Hi there @FloraHyranoss !
I can certainly resolve some confusion (I hope. Let me know if what I write below is incomprehensible).
GI-1.0 is a ray-traced Global Illumination technique, that is to say, it's responsible for calculating bounced light in the scene. It's capable of handling dynamic objects because it's constantly updating those 25,000 probes using ray queries into the live scene. The snippet you linked to is specifically me talking about the software fallback we're developing in tandem, which uses some of the setup we had for single probes per room, and uses that data instead of hardware ray-tracing.

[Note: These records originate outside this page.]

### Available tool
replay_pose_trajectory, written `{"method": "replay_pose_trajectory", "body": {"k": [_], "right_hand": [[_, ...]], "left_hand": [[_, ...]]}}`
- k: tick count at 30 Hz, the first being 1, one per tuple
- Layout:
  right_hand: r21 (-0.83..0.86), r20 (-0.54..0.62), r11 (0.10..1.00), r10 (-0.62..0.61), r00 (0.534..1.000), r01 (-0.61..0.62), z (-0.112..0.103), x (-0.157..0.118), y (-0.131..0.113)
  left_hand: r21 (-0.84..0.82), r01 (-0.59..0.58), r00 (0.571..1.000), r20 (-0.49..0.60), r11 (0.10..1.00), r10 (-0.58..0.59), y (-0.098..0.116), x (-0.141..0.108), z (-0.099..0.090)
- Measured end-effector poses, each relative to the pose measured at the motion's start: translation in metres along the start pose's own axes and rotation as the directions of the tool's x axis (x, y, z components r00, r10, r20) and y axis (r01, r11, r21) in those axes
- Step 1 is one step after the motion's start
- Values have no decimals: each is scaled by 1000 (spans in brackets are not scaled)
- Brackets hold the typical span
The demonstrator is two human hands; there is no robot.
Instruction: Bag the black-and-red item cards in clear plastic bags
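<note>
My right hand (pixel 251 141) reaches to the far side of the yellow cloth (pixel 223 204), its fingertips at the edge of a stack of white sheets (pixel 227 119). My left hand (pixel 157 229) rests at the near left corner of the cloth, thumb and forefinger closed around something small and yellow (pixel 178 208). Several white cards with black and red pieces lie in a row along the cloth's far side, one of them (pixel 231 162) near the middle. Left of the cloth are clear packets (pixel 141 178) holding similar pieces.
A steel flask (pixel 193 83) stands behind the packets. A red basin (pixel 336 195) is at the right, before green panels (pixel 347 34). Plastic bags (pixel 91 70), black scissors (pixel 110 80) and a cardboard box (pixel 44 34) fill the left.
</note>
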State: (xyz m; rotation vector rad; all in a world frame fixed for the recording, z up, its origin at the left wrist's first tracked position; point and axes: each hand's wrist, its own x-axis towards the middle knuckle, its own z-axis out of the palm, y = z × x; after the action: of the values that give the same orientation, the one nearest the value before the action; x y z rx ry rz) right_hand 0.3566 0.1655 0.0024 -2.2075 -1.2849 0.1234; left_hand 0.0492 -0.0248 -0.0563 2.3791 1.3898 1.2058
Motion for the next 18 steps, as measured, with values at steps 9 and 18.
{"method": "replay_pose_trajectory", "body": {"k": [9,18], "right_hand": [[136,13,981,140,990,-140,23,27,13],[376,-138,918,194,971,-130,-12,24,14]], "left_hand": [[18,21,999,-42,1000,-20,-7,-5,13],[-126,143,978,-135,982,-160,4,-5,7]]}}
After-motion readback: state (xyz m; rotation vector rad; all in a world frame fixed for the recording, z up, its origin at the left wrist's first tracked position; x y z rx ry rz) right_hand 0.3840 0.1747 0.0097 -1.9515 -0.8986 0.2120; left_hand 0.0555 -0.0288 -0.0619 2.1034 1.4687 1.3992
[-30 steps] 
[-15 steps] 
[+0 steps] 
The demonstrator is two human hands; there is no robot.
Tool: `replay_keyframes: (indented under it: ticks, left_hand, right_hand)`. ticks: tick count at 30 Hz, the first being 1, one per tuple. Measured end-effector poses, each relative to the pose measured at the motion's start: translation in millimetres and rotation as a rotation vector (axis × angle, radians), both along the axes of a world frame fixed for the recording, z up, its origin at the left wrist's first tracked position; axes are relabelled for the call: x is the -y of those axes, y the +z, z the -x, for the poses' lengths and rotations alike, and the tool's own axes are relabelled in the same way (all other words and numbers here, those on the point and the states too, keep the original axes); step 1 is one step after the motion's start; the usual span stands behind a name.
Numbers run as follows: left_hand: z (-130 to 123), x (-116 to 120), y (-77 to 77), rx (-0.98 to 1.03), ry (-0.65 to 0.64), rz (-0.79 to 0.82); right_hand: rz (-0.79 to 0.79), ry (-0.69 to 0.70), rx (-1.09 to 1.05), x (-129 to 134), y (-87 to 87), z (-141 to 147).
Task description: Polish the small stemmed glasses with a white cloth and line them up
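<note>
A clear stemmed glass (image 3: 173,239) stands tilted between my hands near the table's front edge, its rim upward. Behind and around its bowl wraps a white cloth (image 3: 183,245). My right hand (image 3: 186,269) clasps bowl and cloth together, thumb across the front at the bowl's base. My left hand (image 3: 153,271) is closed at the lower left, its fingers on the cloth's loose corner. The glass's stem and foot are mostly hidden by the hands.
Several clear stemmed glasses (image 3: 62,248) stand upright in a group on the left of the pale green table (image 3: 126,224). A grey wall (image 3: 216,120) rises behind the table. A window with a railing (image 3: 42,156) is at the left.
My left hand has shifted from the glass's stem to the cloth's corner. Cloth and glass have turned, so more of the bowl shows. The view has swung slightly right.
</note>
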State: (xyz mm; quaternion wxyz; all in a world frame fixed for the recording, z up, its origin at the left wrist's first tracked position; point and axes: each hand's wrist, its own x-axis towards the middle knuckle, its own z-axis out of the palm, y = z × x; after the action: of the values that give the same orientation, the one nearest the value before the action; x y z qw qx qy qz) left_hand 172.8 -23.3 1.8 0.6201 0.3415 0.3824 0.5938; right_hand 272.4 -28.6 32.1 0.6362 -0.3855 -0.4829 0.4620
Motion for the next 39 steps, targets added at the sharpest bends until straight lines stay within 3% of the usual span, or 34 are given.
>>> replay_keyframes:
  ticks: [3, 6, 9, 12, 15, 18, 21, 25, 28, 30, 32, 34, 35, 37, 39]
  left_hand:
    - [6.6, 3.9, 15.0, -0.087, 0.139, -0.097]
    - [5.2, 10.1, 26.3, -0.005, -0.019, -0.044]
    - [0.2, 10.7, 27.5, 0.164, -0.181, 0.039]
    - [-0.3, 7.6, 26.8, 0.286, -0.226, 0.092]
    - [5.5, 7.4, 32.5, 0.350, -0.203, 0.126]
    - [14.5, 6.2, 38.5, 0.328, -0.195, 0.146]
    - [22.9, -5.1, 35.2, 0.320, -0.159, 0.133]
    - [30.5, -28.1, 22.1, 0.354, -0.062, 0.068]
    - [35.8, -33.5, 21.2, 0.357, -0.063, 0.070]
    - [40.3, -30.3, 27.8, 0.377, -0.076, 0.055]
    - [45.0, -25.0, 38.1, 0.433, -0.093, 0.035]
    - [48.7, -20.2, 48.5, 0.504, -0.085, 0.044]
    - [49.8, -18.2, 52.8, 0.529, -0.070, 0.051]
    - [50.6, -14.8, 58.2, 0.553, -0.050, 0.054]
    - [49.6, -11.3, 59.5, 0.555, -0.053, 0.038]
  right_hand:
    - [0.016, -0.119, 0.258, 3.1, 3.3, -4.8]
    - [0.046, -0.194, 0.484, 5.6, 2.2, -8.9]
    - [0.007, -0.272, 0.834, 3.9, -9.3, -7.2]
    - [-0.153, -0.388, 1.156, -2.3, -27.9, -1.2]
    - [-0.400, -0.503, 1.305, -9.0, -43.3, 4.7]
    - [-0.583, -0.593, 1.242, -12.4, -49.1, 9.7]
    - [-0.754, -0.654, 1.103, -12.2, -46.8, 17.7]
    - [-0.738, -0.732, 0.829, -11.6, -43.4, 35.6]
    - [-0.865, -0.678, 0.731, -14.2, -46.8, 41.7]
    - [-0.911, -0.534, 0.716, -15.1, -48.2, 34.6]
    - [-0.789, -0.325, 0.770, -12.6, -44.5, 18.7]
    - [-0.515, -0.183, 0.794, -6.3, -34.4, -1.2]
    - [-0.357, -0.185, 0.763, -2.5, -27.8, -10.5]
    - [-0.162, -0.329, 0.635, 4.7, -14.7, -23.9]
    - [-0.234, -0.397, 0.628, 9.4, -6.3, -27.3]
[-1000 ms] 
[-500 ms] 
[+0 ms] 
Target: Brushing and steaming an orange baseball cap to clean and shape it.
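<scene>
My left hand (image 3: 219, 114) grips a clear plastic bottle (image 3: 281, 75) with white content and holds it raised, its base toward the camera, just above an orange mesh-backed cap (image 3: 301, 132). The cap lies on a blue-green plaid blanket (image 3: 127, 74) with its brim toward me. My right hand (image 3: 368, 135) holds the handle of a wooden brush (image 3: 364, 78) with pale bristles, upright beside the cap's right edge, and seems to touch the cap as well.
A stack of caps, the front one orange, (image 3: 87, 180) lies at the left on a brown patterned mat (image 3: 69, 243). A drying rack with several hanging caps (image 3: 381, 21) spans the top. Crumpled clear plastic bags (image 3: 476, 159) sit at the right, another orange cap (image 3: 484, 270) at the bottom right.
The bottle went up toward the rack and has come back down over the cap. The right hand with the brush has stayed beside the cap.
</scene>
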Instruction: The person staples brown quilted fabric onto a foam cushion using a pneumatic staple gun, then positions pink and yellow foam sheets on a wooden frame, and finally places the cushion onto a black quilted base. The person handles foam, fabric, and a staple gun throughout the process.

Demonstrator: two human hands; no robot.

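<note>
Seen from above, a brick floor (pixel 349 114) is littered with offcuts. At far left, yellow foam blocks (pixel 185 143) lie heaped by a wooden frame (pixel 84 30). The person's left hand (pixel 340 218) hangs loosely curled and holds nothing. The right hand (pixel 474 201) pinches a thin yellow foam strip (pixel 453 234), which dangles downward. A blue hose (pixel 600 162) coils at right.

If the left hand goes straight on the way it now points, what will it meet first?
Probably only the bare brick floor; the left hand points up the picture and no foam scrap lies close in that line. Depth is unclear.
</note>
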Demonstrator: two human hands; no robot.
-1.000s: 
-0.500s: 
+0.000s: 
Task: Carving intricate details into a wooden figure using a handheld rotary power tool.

We originally created that software mode so we could start prototyping GI before the ray-tracing engine changes were finished, but the results were promising enough that we decided to see if it could be used as a low-spec/no-RT mode, or possibly as a cheap second/third/etc light bounce.
Ray-traced DI is Direct Illumination, which instead of handling bounced light would replace/supplement the tiled lighting and shadow map system we use to apply the main scene lights. The leading solutions for this use a lot of similar concepts but the problem is a slightly different shape: with GI you're firing rays all over the scene trying to work out where the light is, whereas with DI you already know where the lights are, but you're trying to choose which lights (and where on those lights) you want to sample. Ray-traced DI can be useful for efficiently handling shadows on very large numbers of small lights, and can give much more accurate soft shadows compared to traditional shadow maps.